### Required work:
In the records below, find each line with "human" and copy it.

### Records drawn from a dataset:
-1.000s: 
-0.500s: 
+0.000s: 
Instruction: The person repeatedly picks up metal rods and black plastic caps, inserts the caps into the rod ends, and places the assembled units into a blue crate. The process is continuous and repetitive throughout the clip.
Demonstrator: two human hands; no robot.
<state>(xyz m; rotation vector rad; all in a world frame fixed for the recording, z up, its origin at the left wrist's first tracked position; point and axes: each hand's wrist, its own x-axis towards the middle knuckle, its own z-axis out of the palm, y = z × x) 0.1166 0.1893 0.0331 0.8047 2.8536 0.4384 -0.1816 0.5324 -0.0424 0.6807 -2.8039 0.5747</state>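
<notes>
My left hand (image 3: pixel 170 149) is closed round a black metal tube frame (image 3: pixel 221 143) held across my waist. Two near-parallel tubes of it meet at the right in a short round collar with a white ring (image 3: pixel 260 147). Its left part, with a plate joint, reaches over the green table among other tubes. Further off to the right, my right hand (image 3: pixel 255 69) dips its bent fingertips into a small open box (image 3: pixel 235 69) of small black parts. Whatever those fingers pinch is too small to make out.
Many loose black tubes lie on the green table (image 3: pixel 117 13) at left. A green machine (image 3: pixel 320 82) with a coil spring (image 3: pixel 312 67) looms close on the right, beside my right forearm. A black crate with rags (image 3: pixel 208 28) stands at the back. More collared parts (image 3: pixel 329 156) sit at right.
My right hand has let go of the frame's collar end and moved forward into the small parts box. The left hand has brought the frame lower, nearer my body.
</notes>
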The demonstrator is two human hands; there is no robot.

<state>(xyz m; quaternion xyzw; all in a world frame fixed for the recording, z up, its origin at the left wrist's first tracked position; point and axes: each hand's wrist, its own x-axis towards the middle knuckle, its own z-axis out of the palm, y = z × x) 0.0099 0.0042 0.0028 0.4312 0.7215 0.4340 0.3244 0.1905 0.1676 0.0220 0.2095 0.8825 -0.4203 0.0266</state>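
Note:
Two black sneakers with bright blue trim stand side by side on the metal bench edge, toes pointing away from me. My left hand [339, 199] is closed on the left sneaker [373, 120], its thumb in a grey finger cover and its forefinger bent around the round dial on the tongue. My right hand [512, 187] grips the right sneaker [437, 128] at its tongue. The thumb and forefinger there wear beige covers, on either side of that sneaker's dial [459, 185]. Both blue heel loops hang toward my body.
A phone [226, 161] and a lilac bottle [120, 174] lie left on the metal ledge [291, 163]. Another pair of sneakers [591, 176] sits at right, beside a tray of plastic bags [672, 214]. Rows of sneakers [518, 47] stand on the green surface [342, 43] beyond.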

### Problem solution:
Demonstrator: two human hands; no robot.
The demonstrator is two human hands; there is no robot.

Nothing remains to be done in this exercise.